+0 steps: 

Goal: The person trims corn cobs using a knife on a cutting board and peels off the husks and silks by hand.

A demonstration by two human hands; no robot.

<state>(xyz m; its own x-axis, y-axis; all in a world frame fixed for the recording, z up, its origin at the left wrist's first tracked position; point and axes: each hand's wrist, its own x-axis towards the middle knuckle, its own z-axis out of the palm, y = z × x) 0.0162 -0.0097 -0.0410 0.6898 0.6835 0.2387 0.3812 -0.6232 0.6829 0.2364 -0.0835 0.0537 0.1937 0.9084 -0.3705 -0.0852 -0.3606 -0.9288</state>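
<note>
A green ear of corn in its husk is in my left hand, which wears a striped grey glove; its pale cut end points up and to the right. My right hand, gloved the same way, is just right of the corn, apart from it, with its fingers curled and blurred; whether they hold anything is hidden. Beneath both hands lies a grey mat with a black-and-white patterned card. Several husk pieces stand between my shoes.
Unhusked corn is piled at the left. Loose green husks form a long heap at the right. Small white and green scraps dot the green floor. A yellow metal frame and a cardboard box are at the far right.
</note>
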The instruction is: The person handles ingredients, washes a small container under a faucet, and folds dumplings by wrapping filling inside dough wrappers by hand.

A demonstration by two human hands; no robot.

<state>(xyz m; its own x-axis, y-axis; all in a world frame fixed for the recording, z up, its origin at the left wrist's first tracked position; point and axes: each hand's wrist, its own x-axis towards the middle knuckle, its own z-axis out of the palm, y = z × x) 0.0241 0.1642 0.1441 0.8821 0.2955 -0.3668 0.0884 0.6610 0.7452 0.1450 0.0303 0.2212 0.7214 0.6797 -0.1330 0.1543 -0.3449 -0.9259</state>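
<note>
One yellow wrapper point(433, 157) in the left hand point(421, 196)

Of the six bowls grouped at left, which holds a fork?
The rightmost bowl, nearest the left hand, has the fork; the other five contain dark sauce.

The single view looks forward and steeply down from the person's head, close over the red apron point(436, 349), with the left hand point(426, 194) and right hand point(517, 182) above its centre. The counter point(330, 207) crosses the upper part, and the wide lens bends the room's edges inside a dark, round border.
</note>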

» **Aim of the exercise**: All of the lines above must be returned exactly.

» **Result of the task**:
+0 steps: 

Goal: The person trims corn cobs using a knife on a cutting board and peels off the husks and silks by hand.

A demonstration by two human hands; no robot.

<state>(xyz m; its own x-axis, y-axis; all in a world frame fixed for the recording, z up, its origin at the left wrist's first tracked position; point and axes: each hand's wrist, its own x-axis towards the middle knuckle, its own z-axis out of the palm, y = z × x) 0.0162 -0.0097 -0.0410 0.6898 0.6835 0.2387 0.3812 -0.6232 0.6829 0.2364 -0.0835 0.0537 0.1937 0.9084 -0.3705 -0.0852 -0.3606 -0.9288</state>
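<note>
A green ear of corn in its husk is in my left hand, which wears a striped grey glove; its pale cut end points up and to the right. My right hand, gloved the same way, is just right of the corn, apart from it, with its fingers curled and blurred; whether they hold anything is hidden. Beneath both hands lies a grey mat with a black-and-white patterned card. Several husk pieces stand between my shoes.
Unhusked corn is piled at the left. Loose green husks form a long heap at the right. Small white and green scraps dot the green floor. A yellow metal frame and a cardboard box are at the far right.
</note>
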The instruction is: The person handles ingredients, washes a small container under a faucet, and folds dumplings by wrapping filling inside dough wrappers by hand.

A demonstration by two human hands; no robot.

<state>(xyz m; its own x-axis, y-axis; all in a world frame fixed for the recording, z up, its origin at the left wrist's first tracked position; point and axes: each hand's wrist, its own x-axis towards the middle knuckle, its own z-axis out of the palm, y = z × x) 0.0241 0.1642 0.1441 0.8821 0.2955 -0.3668 0.0884 0.6610 0.7452 0.1450 0.0303 0.2212 0.7214 0.6797 -0.1330 0.1543 -0.3449 -0.9259</state>
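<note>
One yellow wrapper point(433, 157) in the left hand point(421, 196)

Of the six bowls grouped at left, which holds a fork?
The rightmost bowl, nearest the left hand, has the fork; the other five contain dark sauce.

The single view looks forward and steeply down from the person's head, close over the red apron point(436, 349), with the left hand point(426, 194) and right hand point(517, 182) above its centre. The counter point(330, 207) crosses the upper part, and the wide lens bends the room's edges inside a dark, round border.
</note>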

The requested output has been fully supplied.